Monday, May 14, 2012

Indianapolis Builds Something Without A Plan To Pay For It, Again

If Indianapolis decides it needs a new stadium or a new airport terminal, it just builds it and worries later about how to pay for it. The IBJ is reporting on financials woes facing the Indianapolis International Airport Authority, which experienced a $31 million net operating loss last year. That's close to the nearly $40 million in added debt payments the airport authority took on to build the shiny new airport terminal. In a desperate effort to close its budget imbalance, the airport authority is looking for new ways to compete with surrounding businesses for extra revenues.
Airport board President Michael Wells, appointed to the position by Mayor Greg Ballard in January, said it has missed possible revenue by not having a gas station on airport property and by not taking more action to prepare the now-abandoned old passenger terminal site along Interstate 465 for reuse.
"Corporate America today is on a shorter time frame than ever before," Wells said. "We've been in a long period of extended planning, maybe a little more than I would have done." . . .
The airport staff is working with a developer on a contract for a gas station near its main interchange with I-70. The estimated price for the gas station and accompanying retail space is $4 million, airport spokesman Carlo Bertolini said.
The gas station is aimed at serving returning rental-car customers and airport visitors, but the airport has also sought ideas for additional tenants, such as a health care clinic, a restaurant, fitness center, commercial office space and even a pet kennel.
"We are going to have a service station. That's a very high priority of mine," Wells said. "It should have been done three years ago."
This helps explain why the airport authority has filed suit to block a private developer's plan to build a 3700-spaced covered parking facility near the airport in Decatur Township, which desperately needs additional tax-producing properties to finance the cost of its schools and local governments. The IBJ report notes that Mike Wells is not interested in pursuing the previous plan to build a hotel attached to the new airport terminal's parking garage. Wells is president of REI Real Estate Services, which developed the JW Marriott Hotel in downtown Indianapolis with the help of $60 million in public financing. By the way, didn't anyone in the local news media notice that none of the dozens of politicians who received a free weekend stay at the JW Marriott as part of its grand opening reported the value of the gift received on their financial disclosure forms?

4 comments:

Pete Boggs said...

Golf & fly fishing are destination sports (people travel to do them), think driving & casting ranges to sample products or exercise technique. Technology stores like Apple, etc., could feature their wares to a traveling public. Museums & galleries might be good tenants, a bookstore featuring Indiana authors, a chamber sponsored Indiana store....

Indy Rob said...

Umm,

A gas station, really? Even if the price really reams the traveler, at a dollar a gallon surcharge, you would have to sell a million gallons a year to pay a significant "tax" to the airport authority. About 3000 gallons per day (200 to 400 fill-ups), and even then, all you are doing is shifting the gas purchase from Marion county to the airport.

Marycatherine Barton said...

And to think that only a few decades ago, Hoosiers and their governments were known to be cheap. Now, they are spend, spend, spend; don't worry about tomorrow.

Unigov said...

The airlines did NOT want the new Indy airport because of the increased fees. The airport will NOT significantly reduce taxi times as was promised.

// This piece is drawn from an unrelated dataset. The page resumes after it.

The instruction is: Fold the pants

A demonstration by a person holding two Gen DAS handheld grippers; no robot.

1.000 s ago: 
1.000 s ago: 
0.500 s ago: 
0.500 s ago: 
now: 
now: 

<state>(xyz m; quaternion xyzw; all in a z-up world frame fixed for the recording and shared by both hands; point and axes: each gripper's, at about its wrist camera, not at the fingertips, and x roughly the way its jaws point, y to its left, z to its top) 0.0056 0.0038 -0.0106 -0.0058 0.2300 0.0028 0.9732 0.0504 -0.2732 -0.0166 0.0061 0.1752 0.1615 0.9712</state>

If the debt cannot be satisfied through airline fees, Hoosier taxpayers are on the hook for the debt.

The decision-making process behind building a new airport went like this: in 2002, Bart Peterson required a "pep talk" from Lacy Johnson - who as a political hack knows nothing about airports - to feel good about the $1 billion we're throwing away:

http://archives.californiaaviation.org/airport/msg23930.html

The new airport serves less than one-tenth the passengers that Atlanta's airport serves, if that puts things in perepsecitve. As of 2010, Indy had the 50th busiest airport in the US, after a 5 year downward trend:

http://en.wikipedia.org/wiki/List_of_the_busiest_airports_in_the_United_States

Note that traffic operations DROPPED 10 percent from 2005 to 2010. How could that be ? Ask yourself why people use an airport. It's for business, or to go to/from a vacation, or to go off to a personal event like school or a funeral. Business in Indy has tanked - there's only one Fortune 500 business here and they (Lilly) have layed off tens of thousands? NObody comes here for vacation because there's no beach and no ocean. SO the long term use of the airport is flat at BEST, because as population grows, businesses will rely less and less on flying and more on teleconferencing.

The airport is a boondoggle designed to make certain people rich. Just like the Colts stadium and the convention center expansion and the library. None of this stuff is more important than "quality of life" and keeping taxes low - two things that *would* attract more business.

Airports = a lot of concrete. The head of the city-county council when the airport was approved was Monroe Gray, who owns a concrete company. The then-mayor owns a construction company.